This function walks along the de Bruijn graph in the forward direction along a contig. The list `c_fw` is a list of k-mers in the contig, initialized with `km`. Line 5 is doing a lot of things at once, but here it goes. First `fw(c_fw[-1])` gives all the forward neighbors of the last k-mer in the contig so far, `x in d for x in ...` gives a list (actually an iterator) of `True, False ` values and `sum(...)` gives the number of `True` values. This is really the forward-degree of the last k-mer. If it is not equal to one, then this is the end of the contig.

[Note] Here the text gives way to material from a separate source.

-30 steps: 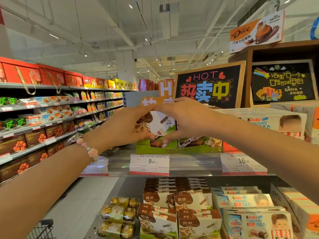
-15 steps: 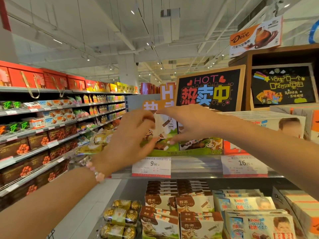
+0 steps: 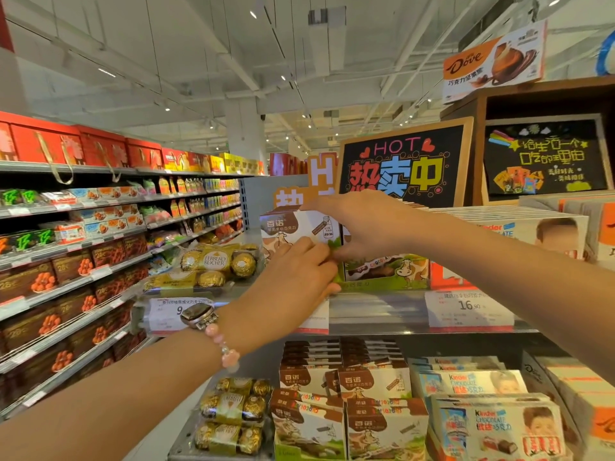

Next `cand = [x for x in fw(c_fw[-1]) if x in d]` picks the single k-mer that is the forward neighbor. Now to avoid going in cycles we need to check if this k-mer is already in the contig which we do in lines 9-10, we could just check the first k-mer, but I prefer to cross the t’s and dot the i’s at least 3-4 times just to be sure. Lines 12-13 just check if the forward candidate `cand` has a single backwards neighbor, namely the last element of the list. If this is the case, then we can extend our contig by one more k-mer, which is done by appending it to the list.

This only goes in the forward direction, we could write the same code to go backwards, but I’m feeling lazy. So we’ll just go forward from the reverse complement (or twin) of the k-mer which is the same thing.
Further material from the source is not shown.